La función comienza con un pasacalle de la sardina, que se traslada acompañada por una comitiva integrada por máscaras ataviadas con sábanas blancas y viudas, desde el Alpende de la Capilla de San Pedro Arriba hasta la plaza del mismo nombre. Allí, a las puertas de la iglesia, comienza el auto sacramental que tiene a Fray Andrés - al parecer un dominico conocido en Güímar - como narrador.

Comienza el espectáculo con la matanza de un cochino a manos de un grupo de campesinos de época. Tras la muerte y en medio de la fiesta que disfrutaban los oriundos del lugar, descubren la presencia de unas huellas sospechosas. "Las brujas malditas vinieron aquí con sus maleficios".

¡Oh, sorpresa! Son huellas de patas. Patas de burras.

Con el público en corro - quizás sea eso lo poco que se pueda reprochar a la organización, que no instaló sillas o gradas para facilitar la visión al espectador - llegan las burras endiabladas, a las que se enfrentan los campesinos y, tras apuñalarlas, logran desenmascarar a las brujas, que pierden sus cabezas de burras y se quedan desnudas.

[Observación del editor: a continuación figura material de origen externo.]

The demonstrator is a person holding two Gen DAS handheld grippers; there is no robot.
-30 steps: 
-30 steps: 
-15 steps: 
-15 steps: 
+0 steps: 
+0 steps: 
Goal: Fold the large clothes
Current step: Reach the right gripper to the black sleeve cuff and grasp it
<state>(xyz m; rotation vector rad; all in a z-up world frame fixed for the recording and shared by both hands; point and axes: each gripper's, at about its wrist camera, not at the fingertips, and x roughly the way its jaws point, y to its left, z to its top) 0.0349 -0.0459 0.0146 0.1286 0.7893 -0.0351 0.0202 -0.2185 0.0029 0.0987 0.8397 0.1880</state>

Las brujas invocan al maligno: "Esos simples magos estúpidos se han asustado de nuestros suplicios. Ahora verán el gran estropicio y más, sufrirán el peor perjuicio" y, al término del rezado, aparece Satán, que en esta manifestación popular, en donde participa medio millar de vecinos, está conducido por el mismo concejal de Fiestas, Javier Eloy Campo. Se trata de un muñeco esquelético de cuatro metros de alto cuyo cuerpo lleva el edil. Cada una de las manos las mueven dos ayudantes con bastones. A su llegada por un lateral, la plaza arde como si se tratara del mismo infierno, en medio de gritos y una música estridente. Con la comitiva frente a la iglesia, se incrementa la tensión con el baile de brujas y diablos a ritmo de batucada, una felicidad que viene a interrumpir la inquisición.

Un obispo zancudo sube a la plaza por otro lateral, en medio de estandartes: "Espíritus malditos, ángeles de maldad. De esta villa sus siniestras tropas sacarán".

Llega el zenit: el arcángel San Miguel, como caído del cielo (en este caso se balancea en una cuerda que cruza la plaza de lado a lado) pasa por encima del público con espada en ristre para matar a Satanás. Es entonces cuando el obispo condena a las brujas a la hoguera de la Sardina, aunque, para garantizar el espectáculo, las exculpa hasta el próximo año. Genial.